- The paper introduces an amortized MPC framework using a residual-corrector architecture to approximate nonlinear programs with a tractable QP surrogate.
- It employs a hybrid analytic-learning strategy with a differentiable QP layer, achieving over 21× faster solution times and near-optimal performance within 4.7% of IPOPT.
- The method guarantees strict constraint satisfaction in input-affine systems, making it ideal for high-frequency and embedded real-time control applications.
Amortized Nonlinear Model Predictive Control: An Expert Analysis
Introduction and Motivation
Model Predictive Control (MPC) is a standard paradigm for handling constrained optimal control problems by solving a finite-horizon optimal control program at each time step. While convex parametric cases are computationally tractable, the high on-line computational overhead of nonlinear programs (NLPs) for nonlinear MPC remains a fundamental limitation, especially for high-frequency or embedded applications. Traditional approaches—including real-time iteration (RTI) schemes—employ Newton-type methods but can still be prohibitive for systems with tight real-time or hardware constraints.

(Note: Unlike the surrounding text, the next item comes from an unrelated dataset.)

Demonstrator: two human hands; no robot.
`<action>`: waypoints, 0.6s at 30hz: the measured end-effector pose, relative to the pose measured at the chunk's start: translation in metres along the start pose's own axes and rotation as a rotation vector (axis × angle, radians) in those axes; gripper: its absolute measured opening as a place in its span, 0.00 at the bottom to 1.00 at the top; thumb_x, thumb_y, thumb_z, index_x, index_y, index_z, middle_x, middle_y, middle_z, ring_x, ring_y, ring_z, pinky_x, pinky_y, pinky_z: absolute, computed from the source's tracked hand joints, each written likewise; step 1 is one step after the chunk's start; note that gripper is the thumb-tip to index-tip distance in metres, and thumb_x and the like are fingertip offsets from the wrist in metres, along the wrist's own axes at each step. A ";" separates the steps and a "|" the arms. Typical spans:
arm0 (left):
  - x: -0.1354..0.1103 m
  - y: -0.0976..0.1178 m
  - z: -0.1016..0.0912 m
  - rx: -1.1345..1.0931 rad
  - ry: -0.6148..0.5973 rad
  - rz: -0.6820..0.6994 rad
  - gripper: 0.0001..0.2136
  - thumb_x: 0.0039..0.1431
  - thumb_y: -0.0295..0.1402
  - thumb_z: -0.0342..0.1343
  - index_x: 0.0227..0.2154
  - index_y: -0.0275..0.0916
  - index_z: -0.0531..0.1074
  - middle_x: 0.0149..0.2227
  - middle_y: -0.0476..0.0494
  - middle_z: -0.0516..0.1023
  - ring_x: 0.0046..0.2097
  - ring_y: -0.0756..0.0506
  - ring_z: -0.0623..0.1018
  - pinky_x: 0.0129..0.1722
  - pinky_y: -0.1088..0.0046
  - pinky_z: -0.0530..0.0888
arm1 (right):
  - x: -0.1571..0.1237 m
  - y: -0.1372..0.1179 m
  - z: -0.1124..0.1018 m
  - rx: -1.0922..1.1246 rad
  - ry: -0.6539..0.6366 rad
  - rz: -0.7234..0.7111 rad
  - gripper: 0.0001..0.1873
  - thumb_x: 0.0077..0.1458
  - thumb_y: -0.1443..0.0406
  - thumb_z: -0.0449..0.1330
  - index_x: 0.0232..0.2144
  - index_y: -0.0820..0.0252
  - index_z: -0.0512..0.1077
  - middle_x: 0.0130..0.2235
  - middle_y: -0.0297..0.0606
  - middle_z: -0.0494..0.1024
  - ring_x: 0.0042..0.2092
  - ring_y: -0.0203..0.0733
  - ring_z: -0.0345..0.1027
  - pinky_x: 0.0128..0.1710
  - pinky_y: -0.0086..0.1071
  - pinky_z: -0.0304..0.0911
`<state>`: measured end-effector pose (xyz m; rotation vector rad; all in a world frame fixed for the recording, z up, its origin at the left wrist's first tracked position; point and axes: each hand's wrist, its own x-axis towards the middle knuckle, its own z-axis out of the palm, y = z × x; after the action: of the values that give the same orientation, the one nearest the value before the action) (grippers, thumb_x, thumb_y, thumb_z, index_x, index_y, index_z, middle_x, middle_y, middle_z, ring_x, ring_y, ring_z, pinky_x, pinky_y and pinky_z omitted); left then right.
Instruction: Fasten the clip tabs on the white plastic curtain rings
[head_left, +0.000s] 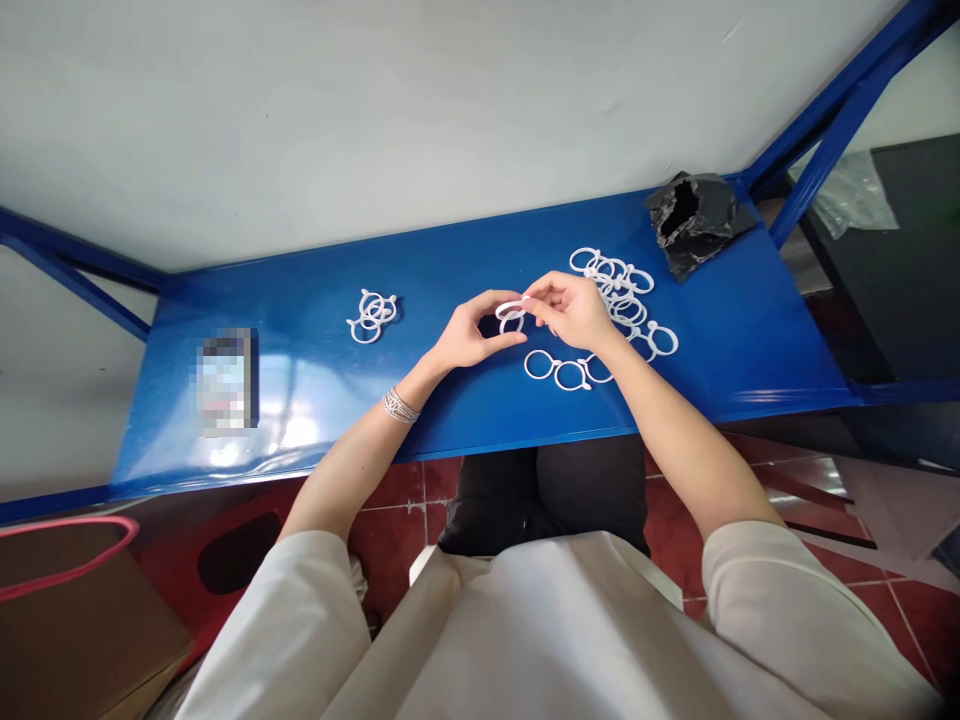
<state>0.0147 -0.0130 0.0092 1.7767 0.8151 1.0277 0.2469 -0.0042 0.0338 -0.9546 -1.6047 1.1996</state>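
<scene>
Between my two hands are white rings [511, 322] with small knobs, one tilted over another, held just above the blue table. My right hand [574, 312] pinches their upper edge between thumb and fingertips. My left hand [469, 332] curves around their left side, forefinger above and thumb below; its exact contact is partly hidden. Near my right wrist lies a loose pile of similar white rings [661, 340], some partly behind my hand and forearm. A smaller cluster of white rings [372, 314] rests to the left of my left hand.
The blue table [450, 420] stands against a pale wall [420, 120]. A crumpled black plastic bag [701, 225] sits at its back right corner. A blurred-out flat object [226, 385] lies at the left end. Blue metal frame bars [832, 150] rise at both ends.
</scene>
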 end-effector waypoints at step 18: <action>-0.015 0.060 -0.130 0.957 0.277 -0.515 0.07 0.63 0.36 0.70 0.32 0.42 0.81 0.29 0.47 0.79 0.34 0.45 0.73 0.40 0.63 0.69 | 0.000 0.003 -0.008 -0.302 0.012 -0.049 0.25 0.67 0.42 0.66 0.40 0.57 0.83 0.38 0.44 0.87 0.33 0.43 0.74 0.39 0.43 0.73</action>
<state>-0.1024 0.0007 0.0922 1.9881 2.0604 0.5476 0.2546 -0.0012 0.0317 -1.1009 -1.8229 0.9318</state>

This paper introduces an amortized approach leveraging the input-affine structure prevalent in many robotics and engineering systems. It proposes a hybrid analytic-learning architecture that predicts a quadratic program (QP) approximating the NLP at each time step, balancing the need for computational efficiency and constraint satisfaction.
Residual-Corrector QP Architecture
The central innovation is a residual-corrector architecture, which combines a state-dependent analytic baseline with a neural network that learns only residual corrections to the QP parameters. For input-affine models,
xk+1​=f(xk​)+G(xk​)uk​,
the first control input of the optimal sequence can be approximated as the solution to a QP whose cost and constraint matrices are parametric in the state and reference. The analytic baseline is derived from a first-order linearization of the cost-to-go, while the neural correction captures nonlinear, horizon, and modeling effects that are not accounted for by the local approximation.
Figure 1: Residual-corrector architecture for amortized input-affine MPC, where a network predicts corrections to an analytic baseline, and a differentiable QP layer ensures constraint satisfaction for the first control action.
The architecture feeds the current state and reference into a multi-layer perceptron (MLP), which outputs residual updates to the Cholesky decomposition of the cost matrix and linear term. These corrected parameters define the QP, which is solved by a differentiable interior-point layer. Crucially, this separation ensures that state and input constraints are strictly enforced, while the learning is focused on fitting the projection of the horizon cost-to-go into the QP form.
Training via Hybrid KKT Loss
The network is trained offline on data generated from full NLP solutions, minimizing a composite loss comprising four components:
- Supervised Loss: Direct imitation of the first optimal control computed by an NLP solver.
- KKT Stationarity Residual: Penalizes violations of first-order optimality on the full NLP induced by the predicted QP solution.
- Fischer–Burmeister Complementarity: Enforces feasibility and complementarity residuals for active constraints.
- Regularization: Penalizes deviation from the analytic baseline, promoting stability and generalization.
The KKT and FB residuals are evaluated at a mixed solution, where the first input and next state are taken from the network, and the remainder from the NLP. This first-order consistency strategy efficiently regularizes the network around the analytic approximation and physical constraints of the true system.
Experimental Validation
A comprehensive case study is performed on a three-link planar robotic arm with nonlinear dynamics subjected to various physical constraints. The cost incorporates Cartesian end-effector tracking and quadratic penalties on states and inputs. The resulting input-affine system is used to derive both the analytic baseline and constraints for the amortized QP.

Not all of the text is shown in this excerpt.